Karena itulah seluruh dunia, segala bangsa, butuh Terang itu, butuh keselamatan
itu.
Itulah sebabnya, nubuat/kabar baik dari nabi Yesaya ini disertai amanat,
perintah: “Bangkitlah, menjadi teranglah.” Bangsa pilihan Allah ini tidak boleh
berhenti hanya sebagai penerima Terang. Ia harus juga menjadi pemantul, memancarkan
Terang itu kepada seluruh bangsa yang hidup dalam kegelapan.
Ada banyak orang yang belum melihat Terang itu (Yoh 3:19-26), karena
dibutakan oleh kegelapan dunia ini; ada banyak orang yang tidak ingin melihat
Terang itu (Yoh 1:10-11).

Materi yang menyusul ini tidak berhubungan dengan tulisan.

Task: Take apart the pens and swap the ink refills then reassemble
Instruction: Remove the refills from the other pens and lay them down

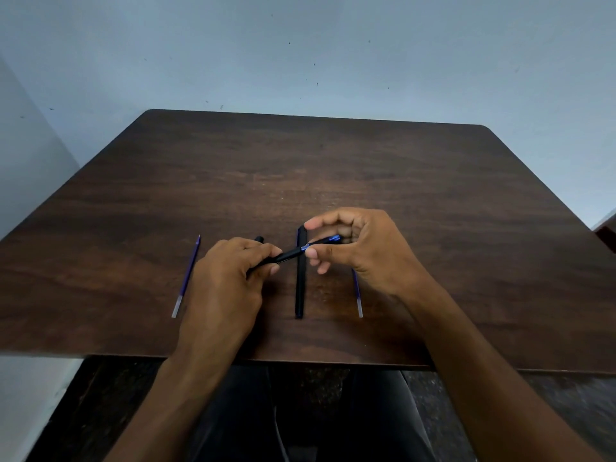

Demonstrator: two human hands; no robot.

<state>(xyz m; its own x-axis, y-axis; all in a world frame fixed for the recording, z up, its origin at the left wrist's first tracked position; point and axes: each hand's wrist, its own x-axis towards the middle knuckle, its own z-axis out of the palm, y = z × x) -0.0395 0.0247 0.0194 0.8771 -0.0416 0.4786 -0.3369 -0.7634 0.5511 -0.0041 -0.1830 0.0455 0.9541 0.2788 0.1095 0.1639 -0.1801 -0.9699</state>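
Note:
My left hand (pixel 230 271) grips a black pen barrel (pixel 288 255) just above the table. My right hand (pixel 353 241) pinches that pen's blue front section (pixel 328 240) between thumb and fingers. A second black pen barrel (pixel 300 278) lies lengthwise on the table beneath them. A small black piece (pixel 259 239) peeks out behind my left hand. One purple ink refill (pixel 187 278) lies to the left. Another refill (pixel 358 296) lies to the right, partly hidden under my right hand.
The dark wooden table (pixel 333 168) stands against a pale blue wall (pixel 300 48). Its near edge runs just in front of my lap. A dark object (pixel 608 233) shows at the right border.

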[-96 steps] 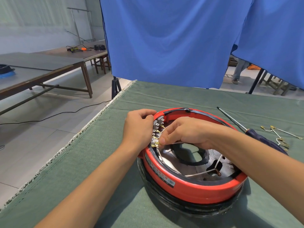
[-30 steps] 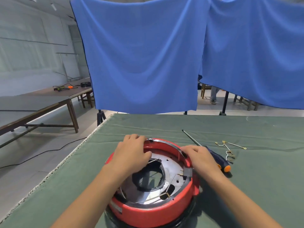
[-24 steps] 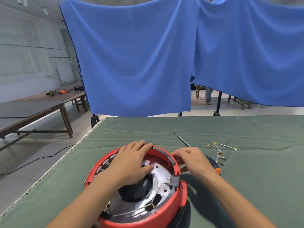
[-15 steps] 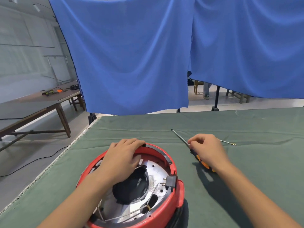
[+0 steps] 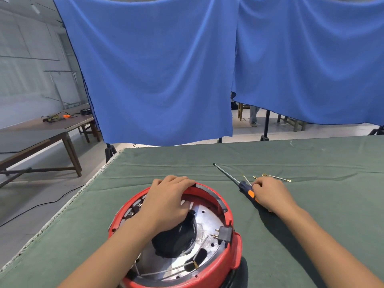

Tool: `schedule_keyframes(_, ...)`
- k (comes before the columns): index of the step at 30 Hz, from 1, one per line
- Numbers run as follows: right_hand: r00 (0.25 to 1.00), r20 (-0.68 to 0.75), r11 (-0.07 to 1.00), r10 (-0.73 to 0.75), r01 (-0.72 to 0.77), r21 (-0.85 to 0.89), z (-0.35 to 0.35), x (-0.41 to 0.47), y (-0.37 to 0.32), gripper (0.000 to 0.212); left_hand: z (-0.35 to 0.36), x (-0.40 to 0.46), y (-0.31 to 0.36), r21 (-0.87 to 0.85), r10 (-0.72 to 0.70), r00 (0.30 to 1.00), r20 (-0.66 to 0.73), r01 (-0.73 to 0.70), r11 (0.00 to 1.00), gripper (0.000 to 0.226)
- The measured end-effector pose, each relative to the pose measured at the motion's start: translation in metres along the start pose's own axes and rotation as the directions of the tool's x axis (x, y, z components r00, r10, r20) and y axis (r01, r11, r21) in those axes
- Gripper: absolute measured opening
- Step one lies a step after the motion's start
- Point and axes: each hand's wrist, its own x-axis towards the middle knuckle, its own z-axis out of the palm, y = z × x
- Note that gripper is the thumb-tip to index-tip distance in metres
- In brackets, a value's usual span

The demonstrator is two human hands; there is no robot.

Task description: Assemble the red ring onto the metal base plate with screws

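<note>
The red ring sat around the metal plate at the near edge of the green desk, the whole assembly tilted slightly toward the camera. The left hand rested on the far rim, fingers loosely curled over its edge and pressing down, apparently steadying it. The right hand lay on the desk to the right of the ring, fingers curled among the brass fasteners and against the screwdriver; whether it had pinched anything could not be told. The step in hand seemed to be fetching a screw. To do it well, the person would pick up a single piece cleanly, keep the left hand firm so the ring and plate holes stay aligned, and start the thread by finger before driving it. Counted: one ring, one plate, one screwdriver, two hands, and at least three thin brass pieces, their exact number unclear because the hand covered some.
</note>
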Motion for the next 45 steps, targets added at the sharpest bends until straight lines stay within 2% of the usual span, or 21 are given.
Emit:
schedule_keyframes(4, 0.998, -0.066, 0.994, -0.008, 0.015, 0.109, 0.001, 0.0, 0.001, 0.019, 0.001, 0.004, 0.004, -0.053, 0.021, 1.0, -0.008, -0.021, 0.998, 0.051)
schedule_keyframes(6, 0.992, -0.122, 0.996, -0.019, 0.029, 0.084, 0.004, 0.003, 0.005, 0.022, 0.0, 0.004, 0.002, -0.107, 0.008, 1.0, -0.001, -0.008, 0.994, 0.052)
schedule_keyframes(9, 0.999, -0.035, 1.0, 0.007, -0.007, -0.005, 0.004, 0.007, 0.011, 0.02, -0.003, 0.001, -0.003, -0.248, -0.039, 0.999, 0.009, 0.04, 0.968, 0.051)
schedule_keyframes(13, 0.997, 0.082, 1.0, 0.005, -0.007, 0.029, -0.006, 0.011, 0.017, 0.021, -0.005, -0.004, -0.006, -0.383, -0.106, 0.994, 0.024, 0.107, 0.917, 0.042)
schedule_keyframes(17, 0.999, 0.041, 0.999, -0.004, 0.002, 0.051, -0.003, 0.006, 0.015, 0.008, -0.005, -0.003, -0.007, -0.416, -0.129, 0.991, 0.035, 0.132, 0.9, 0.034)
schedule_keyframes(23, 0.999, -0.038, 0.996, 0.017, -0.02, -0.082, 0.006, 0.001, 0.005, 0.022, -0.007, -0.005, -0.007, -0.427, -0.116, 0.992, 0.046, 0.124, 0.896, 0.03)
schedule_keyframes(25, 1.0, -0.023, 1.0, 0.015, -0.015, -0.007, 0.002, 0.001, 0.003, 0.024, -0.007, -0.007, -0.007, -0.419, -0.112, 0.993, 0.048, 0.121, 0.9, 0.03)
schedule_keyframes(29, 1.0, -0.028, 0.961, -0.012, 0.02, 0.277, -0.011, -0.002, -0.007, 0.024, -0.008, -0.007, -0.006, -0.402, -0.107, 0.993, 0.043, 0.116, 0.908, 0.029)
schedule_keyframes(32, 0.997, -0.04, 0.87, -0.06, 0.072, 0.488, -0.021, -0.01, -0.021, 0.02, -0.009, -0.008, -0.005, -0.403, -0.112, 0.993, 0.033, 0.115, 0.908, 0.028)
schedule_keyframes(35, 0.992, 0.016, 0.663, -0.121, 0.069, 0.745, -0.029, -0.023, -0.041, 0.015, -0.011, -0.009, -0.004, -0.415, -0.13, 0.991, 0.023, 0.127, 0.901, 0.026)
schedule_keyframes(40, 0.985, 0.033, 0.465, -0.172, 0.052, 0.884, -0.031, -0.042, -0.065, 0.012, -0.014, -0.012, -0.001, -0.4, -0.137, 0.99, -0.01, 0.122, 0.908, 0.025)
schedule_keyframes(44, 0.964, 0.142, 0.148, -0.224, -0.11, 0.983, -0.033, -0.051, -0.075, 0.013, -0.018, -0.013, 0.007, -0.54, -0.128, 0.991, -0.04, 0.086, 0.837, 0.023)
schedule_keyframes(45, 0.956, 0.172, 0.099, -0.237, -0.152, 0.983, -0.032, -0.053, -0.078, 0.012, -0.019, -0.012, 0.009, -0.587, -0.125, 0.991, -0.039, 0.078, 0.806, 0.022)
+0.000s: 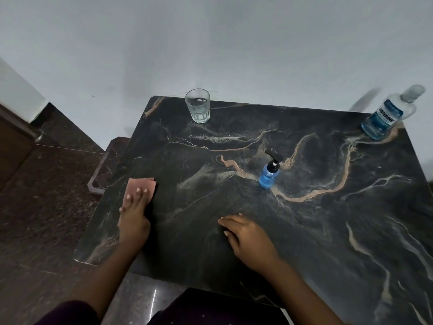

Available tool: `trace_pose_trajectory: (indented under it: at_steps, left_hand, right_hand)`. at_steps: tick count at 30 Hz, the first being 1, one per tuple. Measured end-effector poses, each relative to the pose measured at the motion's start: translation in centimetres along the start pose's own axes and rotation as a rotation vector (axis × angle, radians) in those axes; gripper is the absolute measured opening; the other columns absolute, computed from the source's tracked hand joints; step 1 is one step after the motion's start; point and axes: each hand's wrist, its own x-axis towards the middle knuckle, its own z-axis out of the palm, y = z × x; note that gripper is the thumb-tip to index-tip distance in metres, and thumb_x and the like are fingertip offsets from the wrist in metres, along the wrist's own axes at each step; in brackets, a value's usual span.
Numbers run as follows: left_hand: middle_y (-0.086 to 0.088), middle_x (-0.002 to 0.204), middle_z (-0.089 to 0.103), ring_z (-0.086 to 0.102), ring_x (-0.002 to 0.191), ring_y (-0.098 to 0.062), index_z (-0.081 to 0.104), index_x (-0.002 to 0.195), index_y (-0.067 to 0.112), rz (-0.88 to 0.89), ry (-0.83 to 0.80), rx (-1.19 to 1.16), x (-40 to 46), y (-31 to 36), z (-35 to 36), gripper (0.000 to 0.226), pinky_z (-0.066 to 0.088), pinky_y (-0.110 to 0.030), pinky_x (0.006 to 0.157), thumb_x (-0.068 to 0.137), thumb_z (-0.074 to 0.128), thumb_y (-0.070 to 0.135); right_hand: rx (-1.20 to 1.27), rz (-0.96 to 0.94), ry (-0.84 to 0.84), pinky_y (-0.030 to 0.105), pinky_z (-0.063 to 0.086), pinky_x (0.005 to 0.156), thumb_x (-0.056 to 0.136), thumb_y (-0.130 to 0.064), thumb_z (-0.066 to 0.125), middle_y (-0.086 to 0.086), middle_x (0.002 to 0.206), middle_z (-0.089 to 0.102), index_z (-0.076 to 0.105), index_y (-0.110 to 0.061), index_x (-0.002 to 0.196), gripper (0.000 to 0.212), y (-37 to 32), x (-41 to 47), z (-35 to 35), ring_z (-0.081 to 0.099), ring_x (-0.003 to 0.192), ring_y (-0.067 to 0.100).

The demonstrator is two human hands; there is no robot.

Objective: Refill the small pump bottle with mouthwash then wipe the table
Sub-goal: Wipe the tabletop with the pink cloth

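At the left of the frame, the left hand [134,208] lies flat with straight fingers on a pinkish wiping cloth [140,187] near the bench's [328,231] left edge, its long side running toward the top of the frame. Right of it, the right hand [248,235] rests open and empty on the bench. The unwiped surface stretches rightward, where the pump bottle [269,172], capped and blue-filled, stands at frame centre, so the sweep likely runs that way.
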Motion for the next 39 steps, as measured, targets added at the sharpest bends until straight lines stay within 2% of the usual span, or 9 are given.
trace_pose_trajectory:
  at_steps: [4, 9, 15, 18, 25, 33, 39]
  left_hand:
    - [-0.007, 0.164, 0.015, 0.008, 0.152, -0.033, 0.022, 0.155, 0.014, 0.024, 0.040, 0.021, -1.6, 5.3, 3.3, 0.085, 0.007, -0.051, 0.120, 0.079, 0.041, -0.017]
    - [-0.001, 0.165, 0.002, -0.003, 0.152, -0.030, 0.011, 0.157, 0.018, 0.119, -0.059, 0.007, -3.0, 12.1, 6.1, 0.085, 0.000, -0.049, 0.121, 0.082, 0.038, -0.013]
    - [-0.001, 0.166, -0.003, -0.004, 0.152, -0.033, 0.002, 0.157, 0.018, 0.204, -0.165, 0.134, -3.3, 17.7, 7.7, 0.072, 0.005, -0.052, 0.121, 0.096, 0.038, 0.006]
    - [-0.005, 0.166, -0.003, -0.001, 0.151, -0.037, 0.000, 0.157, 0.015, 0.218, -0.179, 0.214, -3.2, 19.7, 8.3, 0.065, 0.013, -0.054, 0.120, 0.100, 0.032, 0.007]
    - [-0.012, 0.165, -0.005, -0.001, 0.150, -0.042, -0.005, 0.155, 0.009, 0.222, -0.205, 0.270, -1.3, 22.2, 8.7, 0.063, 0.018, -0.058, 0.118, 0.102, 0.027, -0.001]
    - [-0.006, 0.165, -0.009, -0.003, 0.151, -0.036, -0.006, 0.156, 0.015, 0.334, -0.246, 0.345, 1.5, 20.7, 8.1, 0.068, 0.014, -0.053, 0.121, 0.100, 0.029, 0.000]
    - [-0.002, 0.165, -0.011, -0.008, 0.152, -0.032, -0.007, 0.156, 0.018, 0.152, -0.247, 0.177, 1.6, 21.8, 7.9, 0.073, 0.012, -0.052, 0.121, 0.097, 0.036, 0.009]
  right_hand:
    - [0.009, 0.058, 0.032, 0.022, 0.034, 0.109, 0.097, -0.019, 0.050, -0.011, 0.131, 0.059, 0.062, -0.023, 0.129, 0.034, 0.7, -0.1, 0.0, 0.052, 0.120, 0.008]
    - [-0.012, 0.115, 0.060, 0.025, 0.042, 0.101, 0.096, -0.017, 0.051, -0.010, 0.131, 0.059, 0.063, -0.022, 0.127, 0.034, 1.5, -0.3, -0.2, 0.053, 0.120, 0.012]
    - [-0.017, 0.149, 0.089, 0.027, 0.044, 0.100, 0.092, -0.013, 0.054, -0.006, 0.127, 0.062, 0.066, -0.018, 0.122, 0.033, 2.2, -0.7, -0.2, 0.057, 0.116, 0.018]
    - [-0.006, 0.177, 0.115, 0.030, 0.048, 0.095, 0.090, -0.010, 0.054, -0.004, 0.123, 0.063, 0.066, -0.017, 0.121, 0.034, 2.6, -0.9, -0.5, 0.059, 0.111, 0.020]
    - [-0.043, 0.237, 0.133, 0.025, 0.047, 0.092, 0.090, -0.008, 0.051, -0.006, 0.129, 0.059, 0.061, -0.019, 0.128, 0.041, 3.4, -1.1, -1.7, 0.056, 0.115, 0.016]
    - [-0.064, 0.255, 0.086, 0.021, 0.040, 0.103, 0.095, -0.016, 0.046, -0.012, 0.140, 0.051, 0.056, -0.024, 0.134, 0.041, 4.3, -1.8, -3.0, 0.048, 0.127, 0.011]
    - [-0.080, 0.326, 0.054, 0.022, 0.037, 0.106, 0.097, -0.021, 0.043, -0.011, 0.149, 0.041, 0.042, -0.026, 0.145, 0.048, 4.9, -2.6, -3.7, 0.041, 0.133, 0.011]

Orang-orang itu seperti raja Herodes & kaisar
Roma, yang penuh iri dan ketamakan, yang begitu gila kekuasaan sampai halalkan
segala cara untuk mendapatnya, mempertahankannya. Orang-orang seperti itu tidak
ingin melihat Terang itu. Mereka lebih memilih kegelapan.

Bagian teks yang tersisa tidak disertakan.